__Requirement__.
Would you repeat exactly the part of the listing below that runs from the line containing "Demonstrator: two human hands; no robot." down to the line containing "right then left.", inclusive, and nothing else?

|---|

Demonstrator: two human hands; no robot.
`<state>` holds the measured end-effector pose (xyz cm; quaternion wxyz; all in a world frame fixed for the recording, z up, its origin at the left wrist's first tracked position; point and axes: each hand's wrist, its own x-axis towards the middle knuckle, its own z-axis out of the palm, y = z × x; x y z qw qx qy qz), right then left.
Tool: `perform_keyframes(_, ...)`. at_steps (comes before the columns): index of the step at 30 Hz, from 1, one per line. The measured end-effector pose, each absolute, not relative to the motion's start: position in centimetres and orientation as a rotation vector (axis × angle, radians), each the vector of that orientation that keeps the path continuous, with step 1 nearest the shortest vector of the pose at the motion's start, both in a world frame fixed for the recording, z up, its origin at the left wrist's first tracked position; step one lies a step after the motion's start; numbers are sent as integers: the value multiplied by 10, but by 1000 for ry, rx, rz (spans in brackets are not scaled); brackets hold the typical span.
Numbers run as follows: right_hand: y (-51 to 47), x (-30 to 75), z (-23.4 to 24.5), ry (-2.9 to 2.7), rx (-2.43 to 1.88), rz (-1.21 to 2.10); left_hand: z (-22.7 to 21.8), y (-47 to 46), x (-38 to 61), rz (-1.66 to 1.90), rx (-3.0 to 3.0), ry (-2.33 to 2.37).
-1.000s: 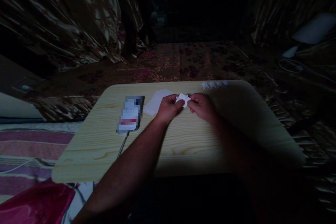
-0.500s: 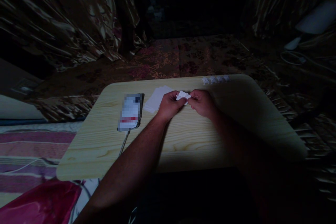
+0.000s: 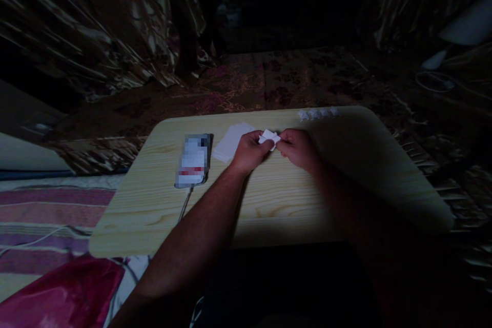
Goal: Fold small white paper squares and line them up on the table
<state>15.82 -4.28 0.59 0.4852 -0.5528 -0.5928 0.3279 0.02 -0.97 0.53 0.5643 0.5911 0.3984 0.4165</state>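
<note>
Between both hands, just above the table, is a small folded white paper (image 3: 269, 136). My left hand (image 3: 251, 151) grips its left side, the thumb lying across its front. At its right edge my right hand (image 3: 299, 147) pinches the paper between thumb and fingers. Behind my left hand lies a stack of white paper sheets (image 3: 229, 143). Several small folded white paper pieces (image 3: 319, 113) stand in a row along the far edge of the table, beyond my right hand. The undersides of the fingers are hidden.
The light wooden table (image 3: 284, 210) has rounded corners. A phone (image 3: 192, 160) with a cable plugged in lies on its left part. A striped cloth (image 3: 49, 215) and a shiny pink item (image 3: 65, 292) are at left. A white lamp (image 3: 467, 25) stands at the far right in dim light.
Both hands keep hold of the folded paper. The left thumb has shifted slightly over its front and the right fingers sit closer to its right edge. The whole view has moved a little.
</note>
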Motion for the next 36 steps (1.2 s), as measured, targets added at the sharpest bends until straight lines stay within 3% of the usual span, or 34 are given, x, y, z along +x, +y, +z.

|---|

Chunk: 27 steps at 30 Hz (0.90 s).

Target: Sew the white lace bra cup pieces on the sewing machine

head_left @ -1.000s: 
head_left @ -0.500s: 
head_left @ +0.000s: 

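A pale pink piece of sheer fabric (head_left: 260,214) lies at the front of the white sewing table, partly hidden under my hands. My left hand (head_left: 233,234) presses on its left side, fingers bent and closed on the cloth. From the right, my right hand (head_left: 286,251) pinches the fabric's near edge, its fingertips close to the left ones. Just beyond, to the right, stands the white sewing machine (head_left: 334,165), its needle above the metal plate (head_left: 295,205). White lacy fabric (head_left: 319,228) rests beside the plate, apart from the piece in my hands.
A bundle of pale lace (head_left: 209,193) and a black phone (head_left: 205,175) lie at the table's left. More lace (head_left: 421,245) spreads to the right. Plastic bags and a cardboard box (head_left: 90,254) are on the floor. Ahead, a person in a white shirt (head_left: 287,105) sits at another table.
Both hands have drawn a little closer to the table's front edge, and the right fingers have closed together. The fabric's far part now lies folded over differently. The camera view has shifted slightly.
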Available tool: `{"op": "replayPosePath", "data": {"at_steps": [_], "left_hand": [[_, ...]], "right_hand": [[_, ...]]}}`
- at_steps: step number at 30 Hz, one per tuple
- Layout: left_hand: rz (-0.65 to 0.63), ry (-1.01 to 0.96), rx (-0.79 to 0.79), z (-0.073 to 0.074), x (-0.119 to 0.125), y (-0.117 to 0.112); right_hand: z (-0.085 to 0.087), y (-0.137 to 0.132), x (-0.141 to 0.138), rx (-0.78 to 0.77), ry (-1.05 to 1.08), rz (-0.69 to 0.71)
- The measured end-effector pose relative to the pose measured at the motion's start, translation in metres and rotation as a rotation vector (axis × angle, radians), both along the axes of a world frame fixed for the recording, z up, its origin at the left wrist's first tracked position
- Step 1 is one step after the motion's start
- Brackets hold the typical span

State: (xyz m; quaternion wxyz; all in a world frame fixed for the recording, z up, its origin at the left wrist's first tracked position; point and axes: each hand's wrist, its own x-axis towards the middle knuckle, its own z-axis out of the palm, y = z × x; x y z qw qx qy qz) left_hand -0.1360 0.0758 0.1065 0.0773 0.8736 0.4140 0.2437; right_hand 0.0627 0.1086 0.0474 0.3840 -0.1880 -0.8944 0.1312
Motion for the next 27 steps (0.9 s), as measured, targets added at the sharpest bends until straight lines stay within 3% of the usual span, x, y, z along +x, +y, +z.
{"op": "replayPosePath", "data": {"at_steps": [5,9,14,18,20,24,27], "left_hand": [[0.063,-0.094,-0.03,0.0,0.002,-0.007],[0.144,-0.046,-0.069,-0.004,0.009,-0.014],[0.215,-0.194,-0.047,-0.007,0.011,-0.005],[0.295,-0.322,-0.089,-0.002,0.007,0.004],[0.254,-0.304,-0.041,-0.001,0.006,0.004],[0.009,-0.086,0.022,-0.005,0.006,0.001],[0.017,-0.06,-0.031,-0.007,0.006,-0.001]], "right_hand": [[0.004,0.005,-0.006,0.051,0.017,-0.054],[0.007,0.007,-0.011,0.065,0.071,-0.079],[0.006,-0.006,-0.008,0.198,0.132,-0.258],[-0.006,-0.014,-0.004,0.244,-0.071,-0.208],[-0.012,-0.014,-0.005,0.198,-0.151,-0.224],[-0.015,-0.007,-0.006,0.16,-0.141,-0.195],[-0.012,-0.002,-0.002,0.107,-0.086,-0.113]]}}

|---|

__Exercise response__.
Demonstrator: two human hands; no robot.
`<state>` holds the measured end-effector pose (xyz cm; quaternion wxyz; all in a world frame fixed for the recording, z up, its origin at the left wrist's first tracked position; point and axes: each hand's wrist, its own x-axis towards the middle knuckle, its own z-axis out of the palm, y = z × x; x y z qw qx qy qz), right then left.

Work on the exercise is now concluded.